COLLECTED DATA Start Marker

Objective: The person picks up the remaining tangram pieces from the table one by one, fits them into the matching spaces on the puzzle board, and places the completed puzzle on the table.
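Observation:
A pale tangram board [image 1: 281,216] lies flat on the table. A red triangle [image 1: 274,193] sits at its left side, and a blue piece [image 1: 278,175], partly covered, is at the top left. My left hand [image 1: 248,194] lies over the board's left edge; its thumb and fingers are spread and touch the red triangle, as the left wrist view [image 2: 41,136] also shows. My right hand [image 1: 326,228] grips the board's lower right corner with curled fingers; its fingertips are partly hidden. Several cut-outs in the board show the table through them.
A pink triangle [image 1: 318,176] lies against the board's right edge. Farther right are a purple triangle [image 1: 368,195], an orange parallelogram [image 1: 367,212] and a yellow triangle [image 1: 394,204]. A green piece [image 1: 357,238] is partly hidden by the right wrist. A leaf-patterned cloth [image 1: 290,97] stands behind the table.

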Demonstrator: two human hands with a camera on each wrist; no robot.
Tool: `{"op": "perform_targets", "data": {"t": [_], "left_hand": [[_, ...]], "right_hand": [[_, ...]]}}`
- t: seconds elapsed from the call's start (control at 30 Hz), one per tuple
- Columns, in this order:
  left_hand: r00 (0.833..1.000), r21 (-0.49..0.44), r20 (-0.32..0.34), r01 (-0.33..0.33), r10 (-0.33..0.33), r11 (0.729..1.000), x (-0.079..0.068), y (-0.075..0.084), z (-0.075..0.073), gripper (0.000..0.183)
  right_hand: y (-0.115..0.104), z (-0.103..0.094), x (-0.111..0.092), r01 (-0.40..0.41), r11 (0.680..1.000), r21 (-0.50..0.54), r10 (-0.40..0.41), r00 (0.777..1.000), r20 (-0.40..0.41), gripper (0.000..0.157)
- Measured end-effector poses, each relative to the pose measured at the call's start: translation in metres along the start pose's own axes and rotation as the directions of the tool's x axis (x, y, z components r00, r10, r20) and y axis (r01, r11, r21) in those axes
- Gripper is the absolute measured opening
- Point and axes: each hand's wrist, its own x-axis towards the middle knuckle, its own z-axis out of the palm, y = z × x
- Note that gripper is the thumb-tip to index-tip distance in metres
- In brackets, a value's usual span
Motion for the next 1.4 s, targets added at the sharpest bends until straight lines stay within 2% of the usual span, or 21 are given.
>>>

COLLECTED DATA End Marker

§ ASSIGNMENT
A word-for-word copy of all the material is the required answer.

§ YOUR SOLUTION
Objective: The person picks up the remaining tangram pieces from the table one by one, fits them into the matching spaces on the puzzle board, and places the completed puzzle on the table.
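Observation:
A pale tangram board [image 1: 281,216] lies flat on the table. A red triangle [image 1: 274,193] sits at its left side, and a blue piece [image 1: 278,175], partly covered, is at the top left. My left hand [image 1: 248,194] lies over the board's left edge; its thumb and fingers are spread and touch the red triangle, as the left wrist view [image 2: 41,136] also shows. My right hand [image 1: 326,228] grips the board's lower right corner with curled fingers; its fingertips are partly hidden. Several cut-outs in the board show the table through them.
A pink triangle [image 1: 318,176] lies against the board's right edge. Farther right are a purple triangle [image 1: 368,195], an orange parallelogram [image 1: 367,212] and a yellow triangle [image 1: 394,204]. A green piece [image 1: 357,238] is partly hidden by the right wrist. A leaf-patterned cloth [image 1: 290,97] stands behind the table.
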
Demonstrator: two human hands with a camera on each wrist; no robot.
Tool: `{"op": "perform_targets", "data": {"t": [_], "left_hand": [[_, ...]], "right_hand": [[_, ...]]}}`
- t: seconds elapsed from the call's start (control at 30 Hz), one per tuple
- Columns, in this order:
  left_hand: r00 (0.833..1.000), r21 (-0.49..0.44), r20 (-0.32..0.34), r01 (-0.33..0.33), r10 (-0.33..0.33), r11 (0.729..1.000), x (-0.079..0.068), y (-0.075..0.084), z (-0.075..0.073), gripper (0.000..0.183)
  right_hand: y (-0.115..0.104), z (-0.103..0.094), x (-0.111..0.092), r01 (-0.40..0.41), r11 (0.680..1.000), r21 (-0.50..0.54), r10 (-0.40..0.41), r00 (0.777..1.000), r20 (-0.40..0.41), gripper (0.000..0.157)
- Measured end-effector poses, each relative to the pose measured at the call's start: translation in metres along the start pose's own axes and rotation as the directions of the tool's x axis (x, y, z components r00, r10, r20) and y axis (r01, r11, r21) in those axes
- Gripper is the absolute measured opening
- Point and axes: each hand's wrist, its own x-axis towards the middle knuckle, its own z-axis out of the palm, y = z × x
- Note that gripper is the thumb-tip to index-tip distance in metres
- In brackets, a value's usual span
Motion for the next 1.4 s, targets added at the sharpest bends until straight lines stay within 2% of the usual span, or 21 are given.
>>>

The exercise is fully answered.